For a minute there was the kind of awkward silence that occurs between people who are talking about one thing and thinking about another.

“Joe—”

“Do you miss me, Martha?”

“You know I do... Listen, Joe, I’ve got something to tell you. I’m not sure it’s important. It didn’t come out at the inquest into Patrick’s death because I simply didn’t remember it then, and later, when I did, it seemed too slight a matter to bring to anyone’s attention. Richard mentioned it a few minutes ago.”

“Mentioned what?”

“Patrick’s typewriter. He’d put it in the car a week before, intending to take it into the repair shop. But he kept forgetting about it. I think it was in the back seat when he picked up the hitchhiker that night.”

Twenty-Two

Quinn had been waiting in his car outside Mrs. Wood’s house for half an hour. When he had pressed the door chime, no one had answered, but he was pretty sure there was someone inside. Drapes were pulled back, windows were open, a radio was playing.

He looked at his watch. Ten o’clock. The tree-lined street was quiet except for an occasional car and the ringing of distant church bells. After a time he became aware that someone was watching him from one of the second-floor windows. There was no breeze to account for the sudden twitching of the pink net curtain.

He went back to the front door and pressed the chime again. A cat meowed softly in reply.

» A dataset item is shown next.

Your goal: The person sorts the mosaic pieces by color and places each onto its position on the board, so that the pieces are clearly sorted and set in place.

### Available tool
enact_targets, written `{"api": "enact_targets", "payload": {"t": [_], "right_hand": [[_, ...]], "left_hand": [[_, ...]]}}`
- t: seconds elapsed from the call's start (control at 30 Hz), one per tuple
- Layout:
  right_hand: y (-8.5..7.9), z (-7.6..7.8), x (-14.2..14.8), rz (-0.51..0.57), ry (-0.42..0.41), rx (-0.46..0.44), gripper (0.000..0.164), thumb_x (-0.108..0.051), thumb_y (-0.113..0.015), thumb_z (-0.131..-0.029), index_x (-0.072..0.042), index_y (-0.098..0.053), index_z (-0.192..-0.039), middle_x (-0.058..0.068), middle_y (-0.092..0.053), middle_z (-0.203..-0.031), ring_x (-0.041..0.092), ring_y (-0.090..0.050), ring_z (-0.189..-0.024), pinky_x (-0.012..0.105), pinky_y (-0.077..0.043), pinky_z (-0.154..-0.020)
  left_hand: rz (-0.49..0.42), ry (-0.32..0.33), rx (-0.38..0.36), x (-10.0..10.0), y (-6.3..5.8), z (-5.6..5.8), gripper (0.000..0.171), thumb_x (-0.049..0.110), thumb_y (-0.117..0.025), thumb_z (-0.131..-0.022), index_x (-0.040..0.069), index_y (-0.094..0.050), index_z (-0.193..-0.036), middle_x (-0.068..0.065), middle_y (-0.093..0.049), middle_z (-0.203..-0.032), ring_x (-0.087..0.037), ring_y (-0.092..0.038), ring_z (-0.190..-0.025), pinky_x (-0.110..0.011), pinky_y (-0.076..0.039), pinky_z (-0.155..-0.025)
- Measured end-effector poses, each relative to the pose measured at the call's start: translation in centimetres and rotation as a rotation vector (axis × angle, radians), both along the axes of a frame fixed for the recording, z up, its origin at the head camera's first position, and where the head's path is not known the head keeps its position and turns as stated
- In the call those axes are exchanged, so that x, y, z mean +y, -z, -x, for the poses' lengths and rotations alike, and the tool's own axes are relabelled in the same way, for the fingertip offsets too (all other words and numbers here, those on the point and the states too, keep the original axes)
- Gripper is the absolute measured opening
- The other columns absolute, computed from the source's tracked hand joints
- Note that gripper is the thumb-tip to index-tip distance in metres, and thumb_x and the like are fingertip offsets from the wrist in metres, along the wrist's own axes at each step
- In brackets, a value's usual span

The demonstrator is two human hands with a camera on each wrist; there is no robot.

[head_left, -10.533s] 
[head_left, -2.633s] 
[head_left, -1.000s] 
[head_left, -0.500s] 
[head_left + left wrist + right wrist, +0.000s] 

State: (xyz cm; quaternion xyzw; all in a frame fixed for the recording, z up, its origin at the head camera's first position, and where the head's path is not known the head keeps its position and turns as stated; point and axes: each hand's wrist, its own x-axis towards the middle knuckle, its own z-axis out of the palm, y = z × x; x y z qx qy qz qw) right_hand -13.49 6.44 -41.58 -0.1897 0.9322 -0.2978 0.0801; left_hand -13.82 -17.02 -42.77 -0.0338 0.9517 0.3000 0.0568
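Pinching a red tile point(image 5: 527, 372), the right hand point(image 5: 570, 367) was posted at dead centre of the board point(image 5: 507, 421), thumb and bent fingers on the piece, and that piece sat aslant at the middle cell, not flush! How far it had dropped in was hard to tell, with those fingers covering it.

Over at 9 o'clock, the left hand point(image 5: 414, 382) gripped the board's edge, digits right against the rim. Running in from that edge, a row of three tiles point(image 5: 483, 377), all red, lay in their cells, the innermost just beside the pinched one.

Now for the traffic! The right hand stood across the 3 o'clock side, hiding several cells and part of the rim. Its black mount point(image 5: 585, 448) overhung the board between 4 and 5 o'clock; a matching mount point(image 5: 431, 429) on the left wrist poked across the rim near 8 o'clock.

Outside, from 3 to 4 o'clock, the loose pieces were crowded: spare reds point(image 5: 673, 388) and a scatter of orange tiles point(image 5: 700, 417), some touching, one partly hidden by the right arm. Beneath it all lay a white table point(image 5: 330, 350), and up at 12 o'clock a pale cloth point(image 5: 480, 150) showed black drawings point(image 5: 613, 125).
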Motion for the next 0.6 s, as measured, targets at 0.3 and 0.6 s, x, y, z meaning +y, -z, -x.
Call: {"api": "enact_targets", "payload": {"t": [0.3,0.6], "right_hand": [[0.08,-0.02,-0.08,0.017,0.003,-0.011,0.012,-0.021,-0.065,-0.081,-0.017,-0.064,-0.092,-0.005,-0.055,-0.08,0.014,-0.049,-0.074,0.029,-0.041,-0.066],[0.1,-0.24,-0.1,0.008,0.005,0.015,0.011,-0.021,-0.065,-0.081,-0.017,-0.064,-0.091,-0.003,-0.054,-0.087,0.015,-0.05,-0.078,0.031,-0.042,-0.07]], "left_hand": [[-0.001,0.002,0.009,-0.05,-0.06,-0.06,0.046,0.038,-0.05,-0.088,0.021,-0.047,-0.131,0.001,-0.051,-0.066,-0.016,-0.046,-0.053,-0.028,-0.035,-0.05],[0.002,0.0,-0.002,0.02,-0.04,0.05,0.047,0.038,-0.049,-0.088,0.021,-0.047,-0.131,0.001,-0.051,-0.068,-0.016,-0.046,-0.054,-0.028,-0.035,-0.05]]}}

“Mrs. Wood?” he called out. “Mrs. Wood—”

“She’s not here.” It was a girl’s voice, speaking through the crack in the door. “And I’m not supposed to answer the door when she’s not here.”

“Is that you, Karma?”

“You better go away or my aunt will call the police.”

“Listen, Karma. It’s Joe Quinn.”

“I know. I’ve got eyes.”

“I want to talk to you,” Quinn said. “I won’t hurt you. Haven’t I always been on your side?”

“Sort of.”

“Then come out here on the porch and talk to me. I’d like to see you again. I’ll bet you’ve changed. Have you?”

“You’d never recognize me,” she said with a sudden giggle.

“Try me.”

“You won’t tell my aunt?”

“Of course not.”

The door opened, and Quinn saw that she’d been right: he would never have recognized her. Her dark hair was cut short, pixie style, and a deep tan covered the remains of her acne. She wore a tight silk sheath dress, needle-heeled shoes, a pound of orange lipstick, and so much make-up on her eyes that she seemed to have difficulty keeping them open, or else she was deliberately trying to look sultry.

“Good heavens,” Quinn said.

“Surprised?”

“Oh yes. Yes, very.”

She came out on the porch and arranged herself carefully on the railing. “If my mother could see me now, wouldn’t she have a fit?”

“A justifiable one, I think,” Quinn said. “Does your aunt allow you to go to school like that?”